Ya, itu ungkapan Butet Kartaredjasa. Ada lagi yang lain. Karena Pak Wendo, saya bisa punya rumah. Ini ungkapan Sules, tim dokumentasi di salah satu media yang dikelola Arswendo Atmowiloto. Butet dan Sules mengingatkan saya pada satu kalimat pendek: induk dari kebaikan adalah perbuatan.
Abadi dalam Ingatan
Perbuatan baik itu abadi, bahkan melampaui batas hidup kita. Arswendo, misalnya. Ia sudah tutup usia. Ia sudah sampai di batas nafas. Tapi, kebaikannya masih terus dibicarakan, abadi dalam ingatan. Salah satunya dalam ingatan Butet Kartaredjasa. Meski kini ia hidup berkibar-kibar dari pentas ke pentas, tapi ia tak pernah lupa kebaikan Arswendo.
Kala itu, ia menggelandang di Jogja. Hidup bohemian, sebagai seniman panggung. Kadang mentas, kadang menulis sebagai freelancer tentang masalah-masalah sosial budaya untuk media-media lokal. Arswendo kemudian melibatkan Butet sebagai jurnalis di salah satu media yang dikelolanya.
Betapa terlambungnya Butet. Ia yang tinggal di Jogja tapi bisa bekerja untuk media nasional di Jakarta. "Saya itu anak buahnya. Dia itu inspirator yang menyelamatkan hidup saya. Saya dulu wartawan dia. Ia menyelamatkan hidup saya. Kalau gak dikasih makan jadi wartawan, ya gak hidup, keluarga saya sengsara," ujar Butet Kartaredjasa, pada Sabtu (20/07/2019).
Ketika itu, kami bertiga [saya, Butet, Harry Tjahjono] sedang mojok di pelataran Gereja Santo Matius Penginjil, Pondok Aren, Tangerang, Banten. Misa Requiem Arswendo Atmowiloto dan pelepasan jenazah, baru saja usai. Harry Tjahjono adalah penulis skenario serial Si Doel Anak Sekolahan, yang menciptakan lagu Harta Berharga bersama Arswendo, yang jadi soundtrack serial dan film Keluarga Cemara.
Butet tak putus-putus bercerita tentang kebaikan demi kebaikan Arswendo. Seakan-akan semua itu baru saja terjadi. Padahal, perbuatan baik Arswendo yang diceritakan Butet tersebut, sudah berlangsung bertahun-tahun yang lalu. Tapi, ia menceritakannya dengan lancar, detail, dan komprehensif. Itulah salah satu contoh, betapa perbuatan baik, menjadi abadi dalam ingatan.

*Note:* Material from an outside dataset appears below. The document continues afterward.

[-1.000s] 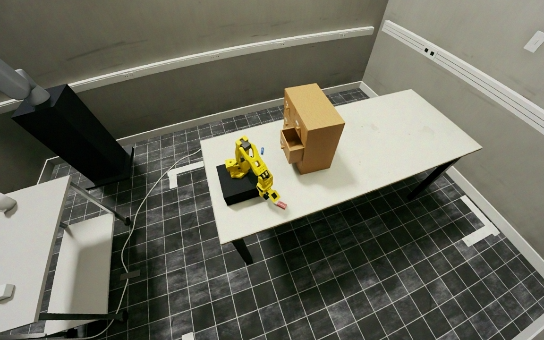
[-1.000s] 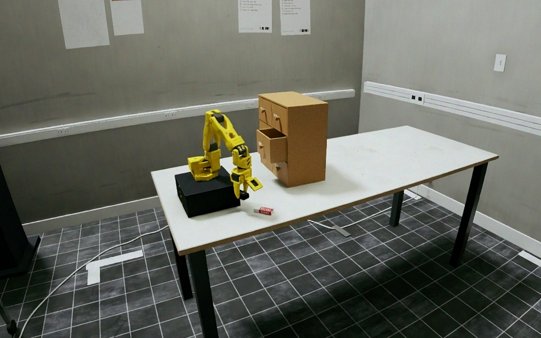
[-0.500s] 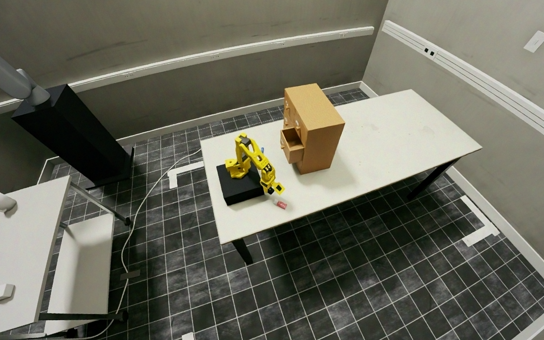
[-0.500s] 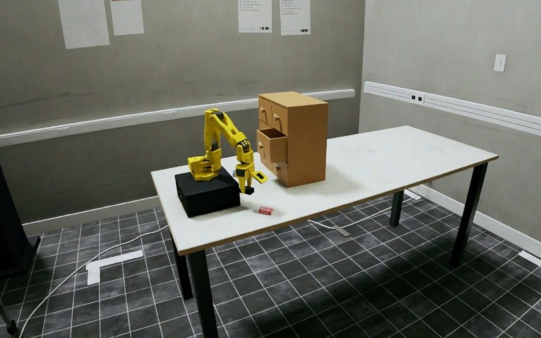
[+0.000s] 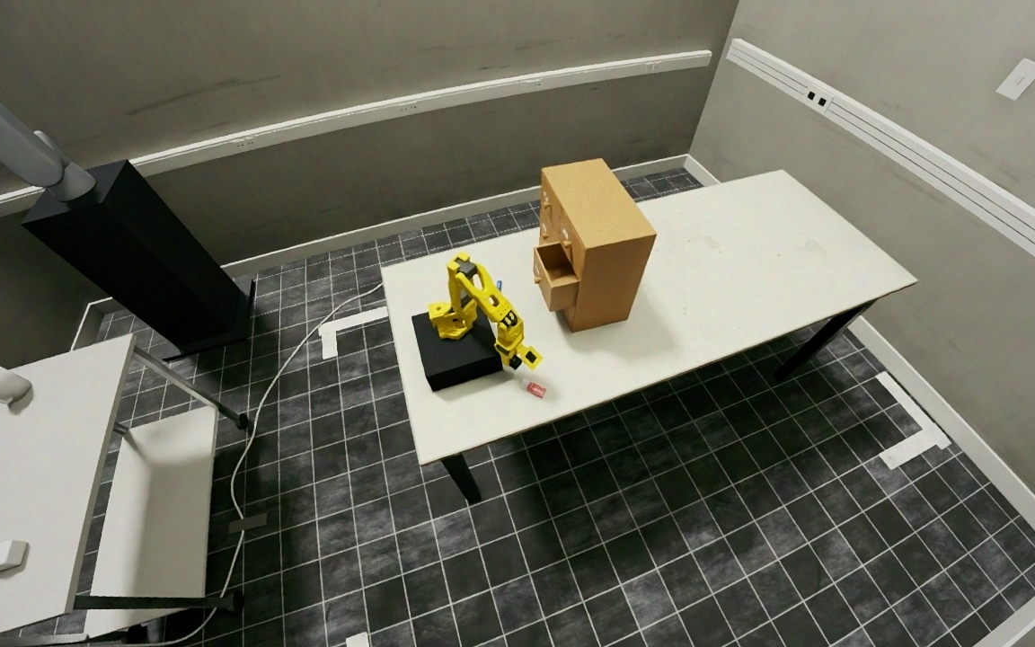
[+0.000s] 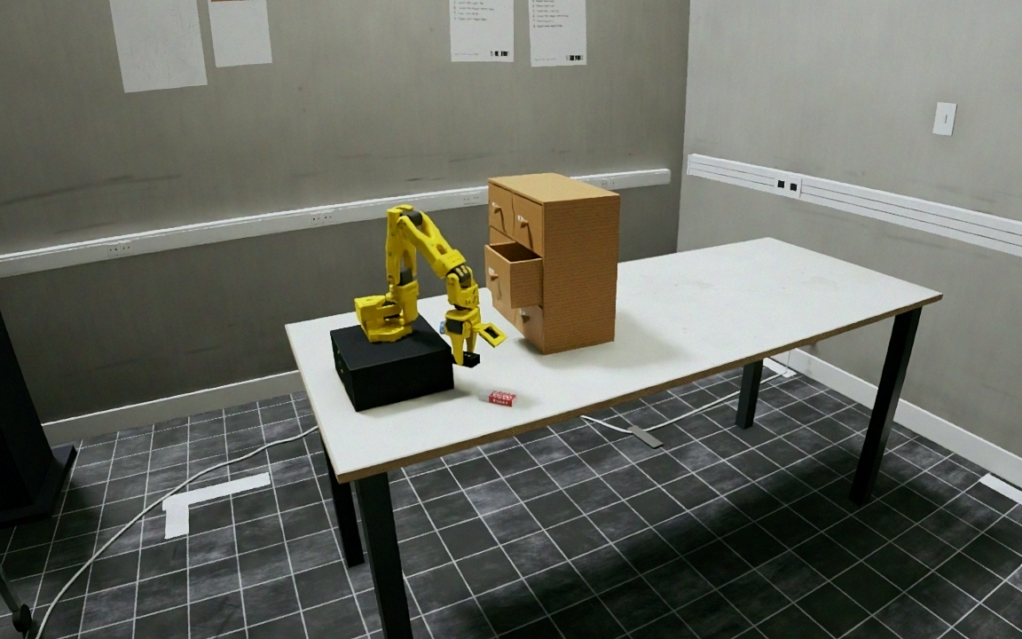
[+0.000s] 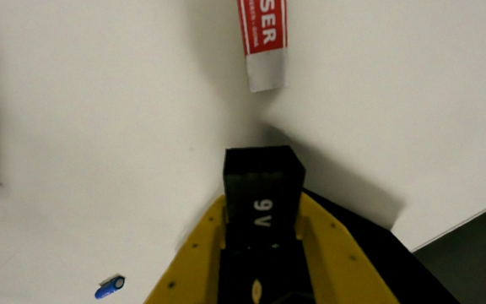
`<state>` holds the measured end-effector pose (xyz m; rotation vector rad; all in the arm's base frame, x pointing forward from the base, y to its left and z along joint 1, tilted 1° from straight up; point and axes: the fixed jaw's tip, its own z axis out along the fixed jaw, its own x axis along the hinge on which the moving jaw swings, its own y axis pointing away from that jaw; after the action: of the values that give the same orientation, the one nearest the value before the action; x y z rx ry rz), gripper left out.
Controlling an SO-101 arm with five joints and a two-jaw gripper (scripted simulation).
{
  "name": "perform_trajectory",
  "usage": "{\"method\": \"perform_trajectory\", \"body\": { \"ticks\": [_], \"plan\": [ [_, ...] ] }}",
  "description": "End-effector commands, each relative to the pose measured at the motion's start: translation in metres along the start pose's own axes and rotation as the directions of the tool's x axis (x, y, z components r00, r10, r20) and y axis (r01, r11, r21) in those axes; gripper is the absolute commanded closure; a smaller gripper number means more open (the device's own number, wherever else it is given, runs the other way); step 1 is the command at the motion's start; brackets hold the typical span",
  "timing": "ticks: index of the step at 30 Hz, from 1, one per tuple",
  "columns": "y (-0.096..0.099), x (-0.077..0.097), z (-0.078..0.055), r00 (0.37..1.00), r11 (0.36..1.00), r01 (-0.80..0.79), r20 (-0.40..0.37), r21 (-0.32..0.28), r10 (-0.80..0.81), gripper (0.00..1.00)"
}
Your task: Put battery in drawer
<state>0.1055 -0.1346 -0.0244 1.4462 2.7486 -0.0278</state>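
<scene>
Yellow arm [image 5: 481, 291] [image 6: 424, 244] arched forward, jaws [image 5: 523, 361] [image 6: 470, 355] pointing down, closed on the nine-volt battery [image 5: 514, 361] [image 6: 468, 359] [image 7: 264, 186], above the table [image 5: 714, 273] [image 6: 705, 294] [image 7: 99, 127]

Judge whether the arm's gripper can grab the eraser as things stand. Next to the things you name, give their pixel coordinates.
Probably not: the gripper [image 5: 517, 363] [image 6: 467, 358] [image 7: 263, 211] is shut on the nine-volt battery [image 7: 264, 186], though nothing visible blocks the eraser [image 5: 533, 389] [image 6: 501, 398] [image 7: 264, 25] itself.

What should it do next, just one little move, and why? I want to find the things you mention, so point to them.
Probably swing the gripper [image 5: 515, 366] [image 6: 468, 361] [image 7: 263, 211] toward the open drawer [image 5: 555, 277] [image 6: 516, 273], lifting as it goes. The nine-volt battery [image 5: 514, 361] [image 6: 467, 359] [image 7: 264, 186] is held in it, but hangs low near the eraser [image 5: 534, 389] [image 6: 501, 398] [image 7: 266, 29], below the drawer's rim. I can't read that drawer's letter.
</scene>
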Motion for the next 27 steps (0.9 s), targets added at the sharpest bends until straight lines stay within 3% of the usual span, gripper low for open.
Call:
{"method": "perform_trajectory", "body": {
  "ticks": [1, 9, 17, 19, 27],
  "plan": [
    [-0.002, -0.002, -0.001, 1.0, 1.0, -0.011, 0.008, 0.0, 0.011, 1.0],
    [0.029, 0.006, 0.0, 0.986, 0.986, 0.169, -0.001, -0.007, -0.169, 1.0],
    [0.061, 0.021, 0.0, 0.93, 0.93, 0.367, -0.009, -0.015, -0.367, 1.0],
    [0.061, 0.021, 0.0, 0.93, 0.93, 0.367, -0.009, -0.015, -0.367, 1.0],
    [0.088, 0.043, 0.0, 0.835, 0.835, 0.55, -0.016, -0.022, -0.55, 1.0]
  ]
}}
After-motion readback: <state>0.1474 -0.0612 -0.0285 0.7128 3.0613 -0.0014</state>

Dalam berbuat baik, Arswendo tak pilih-pilih. Tak pilih orang, juga tak pilih waktu. Ia dengan enteng saja memberi peluang kepada orang yang datang, meski belum ia kenal sebelumnya. Meski berusia sangat jauh di bawahnya. Hilman Hariwijaya, misalnya. Ia diberi kesempatan untuk tumbuh dan berkembang di Majalah HAI oleh Arswendo, sejak Hilman baru mulai menulis.
Belum apa-apa dan belum menjadi siapa-siapa. Tapi kemudian, publik luas mengenal Hilman Hariwijaya, sejak HAI memuat cerita pendek yang diberi judul Lupus, pada Desember 1986. Ini kemudian berlanjut menjadi serial di HAI. Bahkan kemudian dibukukan menjadi novel.
Semua itu tak lepas dari ringan tangan Arswendo. Dalam konteks ini, saya melihat, Arswendo bukan hanya sosok penolong. Bukan hanya berbuat baik. Tapi, ia telah menjelma menjadi seorang inspirator, sebagaimana diakui Butet Kartaredjasa di atas. Di era 80-an, demikian banyak penulis-penulis baru bermunculan, yang sebagian besar berada dalam lingkaran Arswendo Atmowiloto.
Memang, tak semua sampai menjadi karyawan organik, tak semua masuk ke dalam struktur media yang dikelola Arswendo. Namun, semua nyaman, karena bisa menjadi bagian dari proses kreatif Arswendo. Menurut saya, salah satu faktor yang membuat nyaman, karena Arswendo nyaris tak banyak membuat aturan. Para penulis dan calon penulis pun leluasa berekspresi.
Untuk proyek penulisan tertentu, misalnya menyambut Hari Pendidikan Nasional, Arswendo menciptakan pembagian tugas. Setelah itu ya silakan kembangkan. Masing-masing saling bantu, saling berkolaborasi. Salah satu kata yang kerap diucapkan Arswendo jika ada proyek yang melibatkan banyak orang adalah manajemen pasar. Kita tahu, pasar nampak semrawut tapi tiap pedagang concern pada satu tujuan: jualan.